> Task details
Below are lines of records; copy exactly those from the one containing "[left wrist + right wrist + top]" through the one containing "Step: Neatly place", leaving the pictures behind.

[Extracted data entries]
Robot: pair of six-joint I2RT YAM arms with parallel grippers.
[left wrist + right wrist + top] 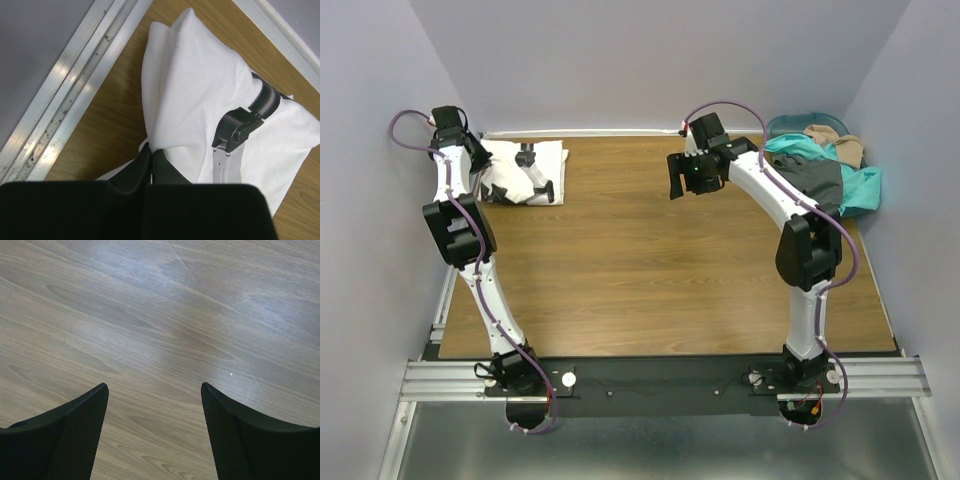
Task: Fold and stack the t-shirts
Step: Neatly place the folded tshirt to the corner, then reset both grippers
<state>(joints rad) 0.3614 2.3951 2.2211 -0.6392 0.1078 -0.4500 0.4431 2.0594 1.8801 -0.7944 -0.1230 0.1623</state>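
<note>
The white t-shirt [552,158] lies folded on the table's far left corner. My left gripper [496,190] is at the shirt's left edge, shut on a pinched-up fold of it. In the left wrist view the black fingers [162,172] meet at the gripper [151,152], and the white t-shirt [200,80] rises from them. The teal [798,152], dark grey [822,182] and tan [836,140] t-shirts are heaped at the far right. My right gripper [678,178] hovers open over bare wood left of that heap. Nothing sits between its fingers at the right gripper [155,390].
A round teal basket [812,119] holds the heap of shirts, and a teal one spills over its right side [865,190]. A black and grey piece [239,131] lies on the white shirt, also visible from above [536,174]. An aluminium rail [70,85] runs along the table's left edge.
</note>
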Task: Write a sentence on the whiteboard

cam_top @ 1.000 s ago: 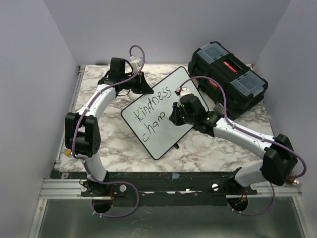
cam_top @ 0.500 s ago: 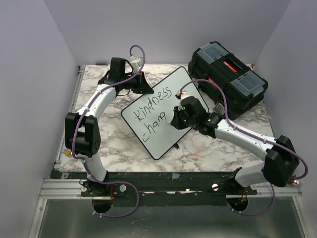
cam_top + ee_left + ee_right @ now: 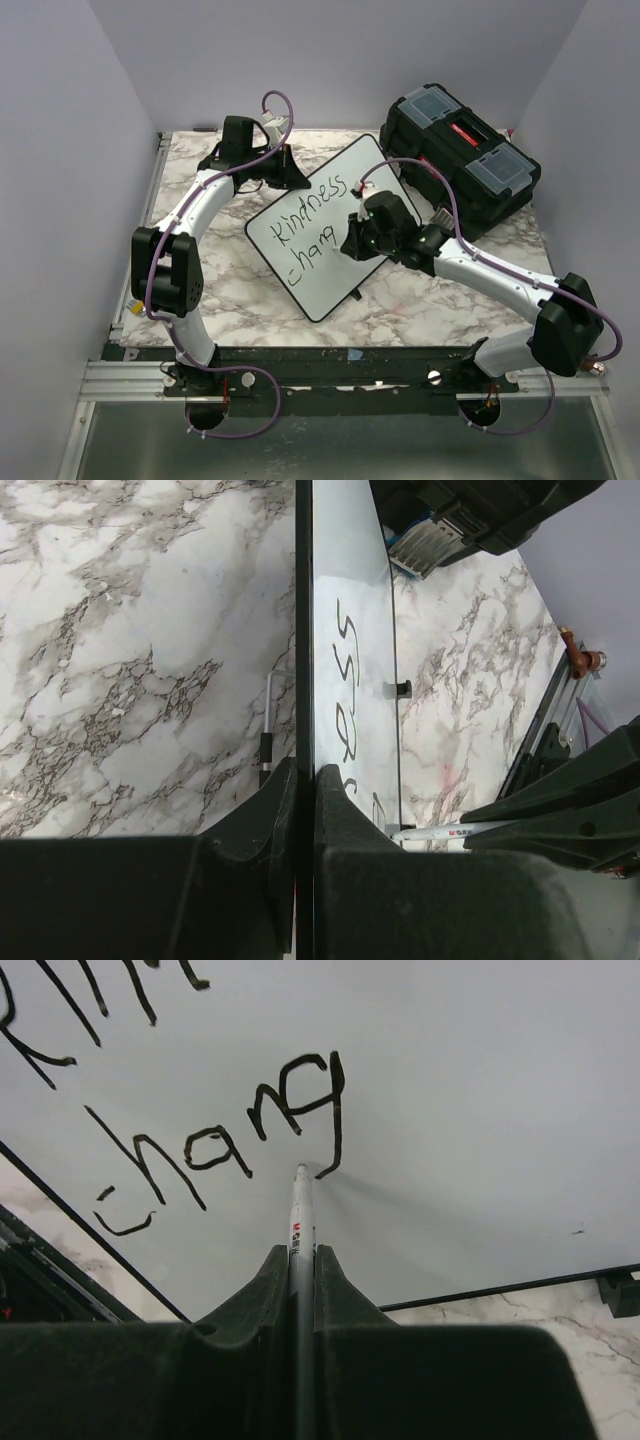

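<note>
Lying tilted at mid-worktop (image 3: 235, 290): the whiteboard (image 3: 318, 285), clamped at its 11 o'clock edge by the tightly closed left gripper (image 3: 305, 780). Pinched in the closed right gripper (image 3: 300, 1255), a marker (image 3: 299, 1210), tip at the g's tail. Written so far of the sentence (image 3: 310, 215): "kindness chang". At 1 o'clock, a black toolbox (image 3: 460, 150).

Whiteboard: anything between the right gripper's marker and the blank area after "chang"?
Nothing visible. The marker in the right gripper has its tip by the g's tail; the whiteboard beyond is bare.
</note>
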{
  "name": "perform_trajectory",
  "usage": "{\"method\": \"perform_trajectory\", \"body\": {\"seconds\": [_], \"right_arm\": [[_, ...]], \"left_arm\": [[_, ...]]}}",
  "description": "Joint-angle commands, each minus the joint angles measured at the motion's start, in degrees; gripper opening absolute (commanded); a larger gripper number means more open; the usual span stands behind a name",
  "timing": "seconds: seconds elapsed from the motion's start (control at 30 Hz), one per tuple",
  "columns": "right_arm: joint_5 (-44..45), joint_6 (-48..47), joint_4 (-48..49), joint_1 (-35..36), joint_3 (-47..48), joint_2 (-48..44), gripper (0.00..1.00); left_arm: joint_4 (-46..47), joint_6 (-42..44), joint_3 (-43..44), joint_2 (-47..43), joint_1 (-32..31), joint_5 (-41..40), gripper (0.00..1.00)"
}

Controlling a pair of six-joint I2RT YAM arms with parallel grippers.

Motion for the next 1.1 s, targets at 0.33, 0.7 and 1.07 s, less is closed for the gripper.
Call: {"method": "perform_trajectory", "body": {"seconds": [0.33, 0.7, 1.07], "right_arm": [[5.3, 0.7, 4.2, -0.2, 4.7, -1.4, 0.01], [11.7, 1.8, 3.7, -1.6, 3.3, -0.6, 0.01], [10.2, 2.3, 5.3, -1.8, 3.4, 1.8, 0.01]], "left_arm": [[-3.1, 5.9, -0.2, -0.9, -2.3, -0.7, 0.0], [-2.7, 5.7, -0.2, -0.8, -2.3, -0.5, 0.0], [-2.8, 5.8, -0.4, -0.8, -2.3, -0.5, 0.0]]}}
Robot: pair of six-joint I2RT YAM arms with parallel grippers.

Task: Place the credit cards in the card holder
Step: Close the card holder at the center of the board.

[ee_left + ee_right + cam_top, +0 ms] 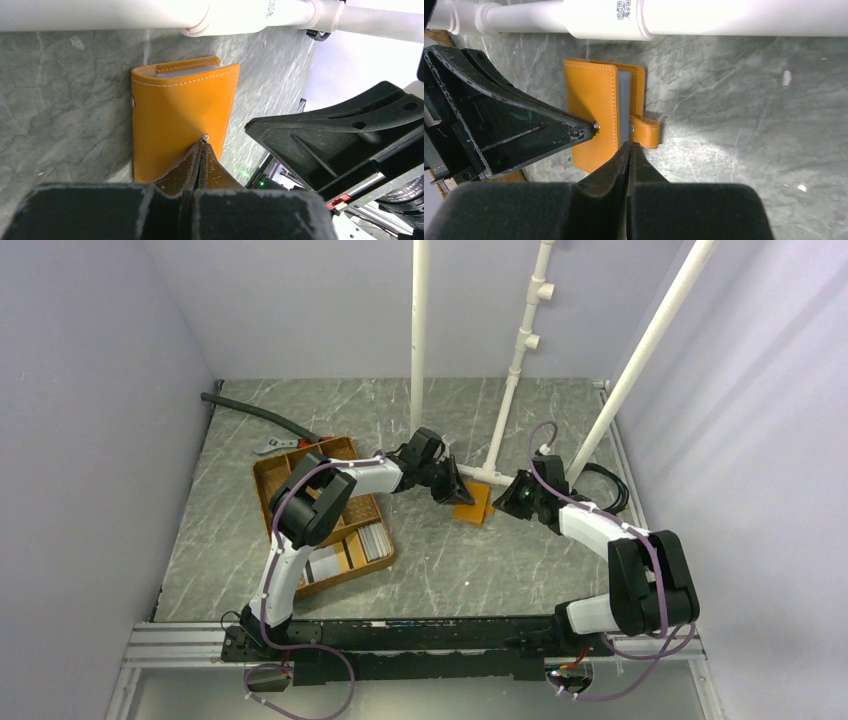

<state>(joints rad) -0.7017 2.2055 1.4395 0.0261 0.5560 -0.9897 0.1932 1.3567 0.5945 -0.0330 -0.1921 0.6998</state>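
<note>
The orange card holder lies flat on the table below a white pipe. Seen from the right wrist, the card holder shows the grey edge of a credit card in its opening, with a strap tab sticking out. My left gripper is shut, its tips pressed on the holder's orange face. My right gripper is also shut with nothing between its fingers, tips right at the card's near edge. In the overhead view, left gripper and right gripper flank the holder. More credit cards lie in the tray.
A brown divided tray sits under the left arm at left. White pipes rise behind the holder, with a horizontal foot close against it. A black hose lies at the back left. Walls enclose the table.
</note>
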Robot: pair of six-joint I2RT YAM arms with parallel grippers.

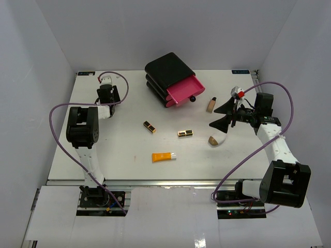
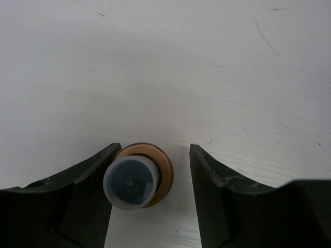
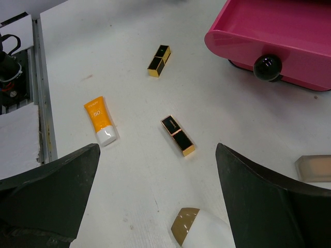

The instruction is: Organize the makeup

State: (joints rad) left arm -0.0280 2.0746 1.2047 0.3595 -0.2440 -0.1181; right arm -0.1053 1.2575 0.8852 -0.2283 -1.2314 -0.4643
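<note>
While both claws stand released, none of the makeup is gripped. White tabletop (image 1: pixel 103 155) carries everything.

Black three-drawer box with pink fronts (image 1: pixel 166 70) sits top centre of the overhead view. One pink drawer (image 1: pixel 185 89) is pulled out toward lower right, with a black round knob (image 1: pixel 192 98) on its front.

Right gripper (image 1: pixel 212 118) is mid-right, jaws wide, fingers pointing left. It hangs between the tan dark-capped bottle (image 1: pixel 211 105) above it and the white-and-brown egg-shaped piece (image 1: pixel 215 139) just below.

- Orange tube with white cap (image 1: pixel 163 156): lower centre, axis horizontal, cap pointing right.
- Bottle: axis near vertical in frame, dark cap toward the top, just right of the knob.
- Black-and-gold lipstick tubes: one (image 1: pixel 150 126) centre-left, axis diagonal from upper left to lower right. The other (image 1: pixel 185 133) is at centre, near horizontal.

Left gripper (image 2: pixel 155 150) is upper left in the overhead view, jaws apart. Between them is a small round tan-rimmed piece with clear cap (image 2: pixel 135 175), seen end-on. It sits against the frame-left finger, with a gap on the other side.
</note>
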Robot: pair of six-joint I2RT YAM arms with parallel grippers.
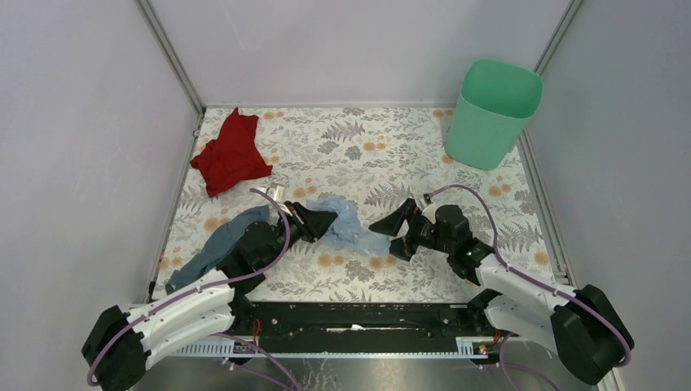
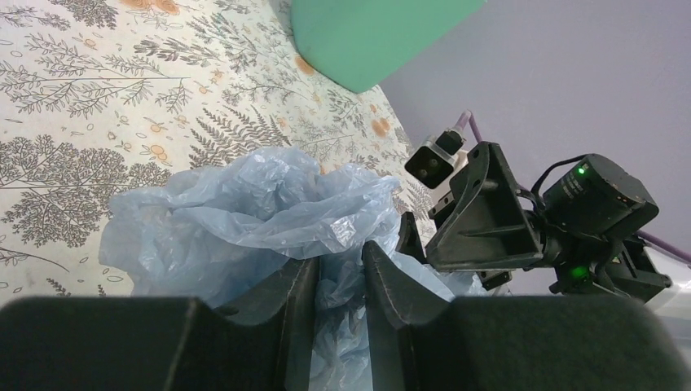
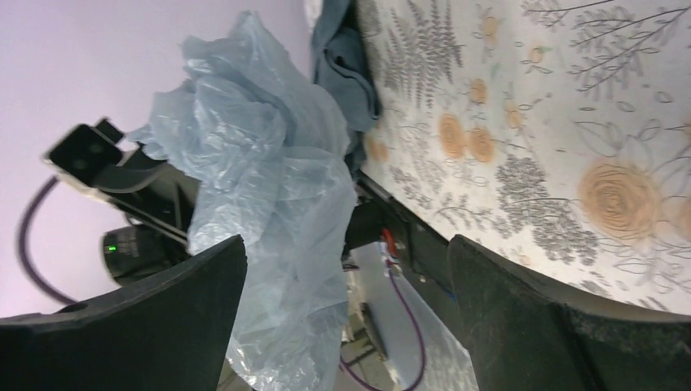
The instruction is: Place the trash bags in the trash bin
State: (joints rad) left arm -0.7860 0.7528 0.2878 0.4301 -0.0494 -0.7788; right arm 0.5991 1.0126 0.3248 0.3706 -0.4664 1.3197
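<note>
The trash bag [image 1: 349,225] is a crumpled pale-blue film lying mid-table between my two grippers. My left gripper [image 1: 327,221] is shut on its left edge; in the left wrist view the film [image 2: 244,212] is pinched between the fingers of this gripper [image 2: 341,262]. My right gripper [image 1: 389,238] stands wide open just right of the bag. In the right wrist view the film [image 3: 261,163] hangs by one finger of the open gripper [image 3: 346,252], not gripped. The mint-green trash bin [image 1: 493,114] stands upright at the far right corner, also seen in the left wrist view [image 2: 375,37].
A grey-blue cloth [image 1: 213,246] lies under and left of the left arm, also visible in the right wrist view [image 3: 346,69]. A red cloth [image 1: 232,155] lies at the far left. Walls close the table on three sides.
</note>
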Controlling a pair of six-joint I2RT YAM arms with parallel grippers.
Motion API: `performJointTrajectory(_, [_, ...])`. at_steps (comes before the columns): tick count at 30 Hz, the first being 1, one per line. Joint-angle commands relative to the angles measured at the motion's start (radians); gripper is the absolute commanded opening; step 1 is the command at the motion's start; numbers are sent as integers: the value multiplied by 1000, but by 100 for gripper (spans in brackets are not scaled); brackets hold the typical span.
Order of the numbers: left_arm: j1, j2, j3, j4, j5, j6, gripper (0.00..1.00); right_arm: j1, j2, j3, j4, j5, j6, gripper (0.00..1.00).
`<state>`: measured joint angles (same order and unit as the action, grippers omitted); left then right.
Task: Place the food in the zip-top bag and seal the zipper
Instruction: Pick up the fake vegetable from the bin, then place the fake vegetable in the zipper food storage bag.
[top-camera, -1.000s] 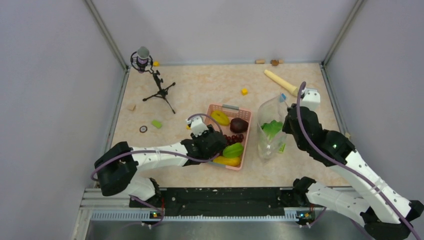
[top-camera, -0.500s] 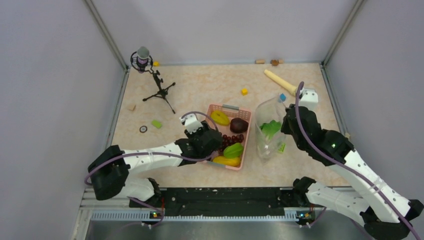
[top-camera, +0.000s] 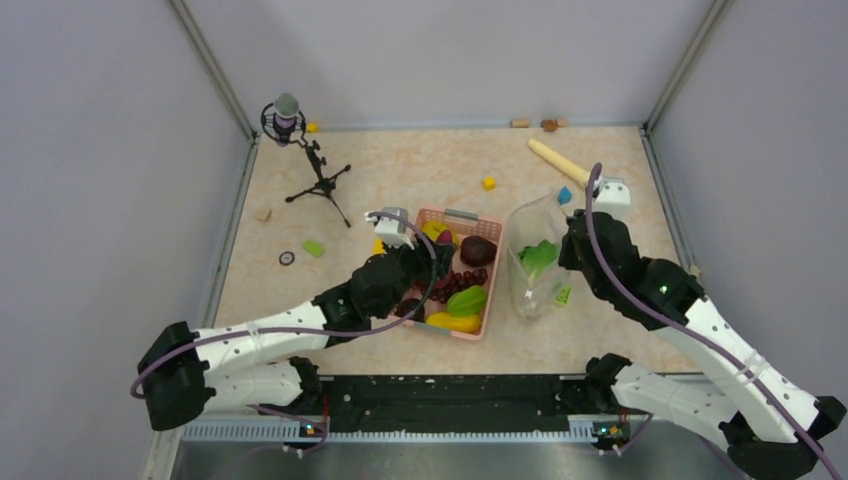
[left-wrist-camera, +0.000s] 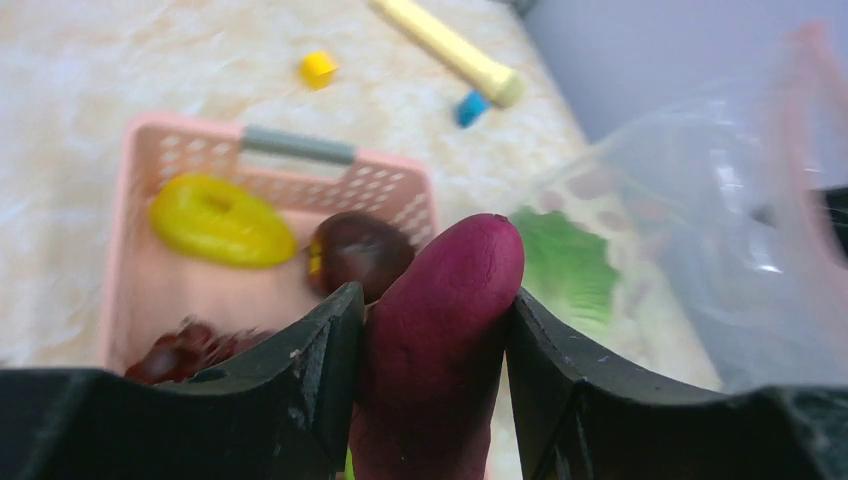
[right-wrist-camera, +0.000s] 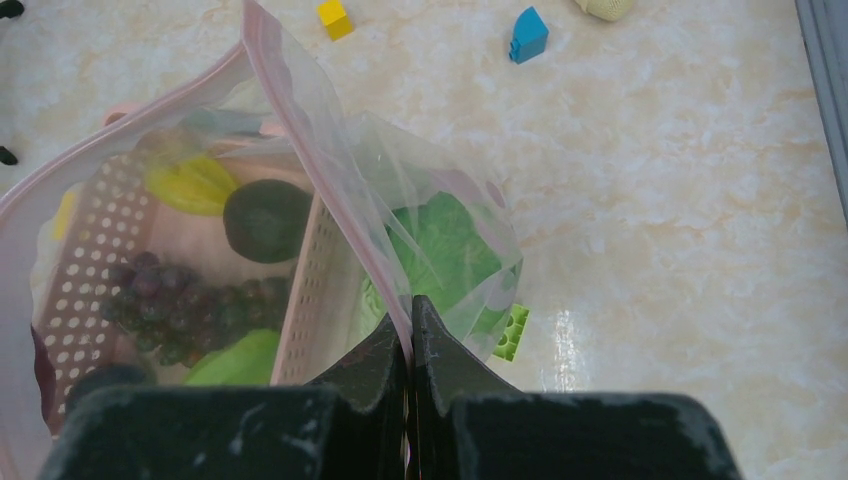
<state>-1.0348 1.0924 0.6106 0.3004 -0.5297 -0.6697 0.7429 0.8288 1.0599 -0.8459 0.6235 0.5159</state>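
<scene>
Two tools, both busy. The left tool (left-wrist-camera: 432, 300) is clamped on the magenta sweet potato (left-wrist-camera: 440, 370), over the pink basket (left-wrist-camera: 125, 260) near the middle of the overhead frame. The right tool (right-wrist-camera: 408, 335) is pinched tight on the pinkish zipper (right-wrist-camera: 300, 150) edge of the zip-top bag (top-camera: 533, 285). The bag stands open just right of the basket on the tabletop (top-camera: 420, 170), with the lettuce head (right-wrist-camera: 445, 235) inside it. A yellow fruit (left-wrist-camera: 215, 220), a dark round piece (left-wrist-camera: 360, 255) and what looks like grapes (left-wrist-camera: 190, 345) lie in the basket.
</scene>
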Motion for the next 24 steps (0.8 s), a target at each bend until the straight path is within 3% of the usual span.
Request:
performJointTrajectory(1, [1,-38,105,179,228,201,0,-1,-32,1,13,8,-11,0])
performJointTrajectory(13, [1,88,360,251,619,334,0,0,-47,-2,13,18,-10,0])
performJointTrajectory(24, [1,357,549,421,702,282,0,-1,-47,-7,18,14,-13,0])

> Output of the exercise
[left wrist + right wrist + top] 
Task: Fold and stack the t-shirts
Step: Neatly place the folded tshirt to the corner, then reset both grippers

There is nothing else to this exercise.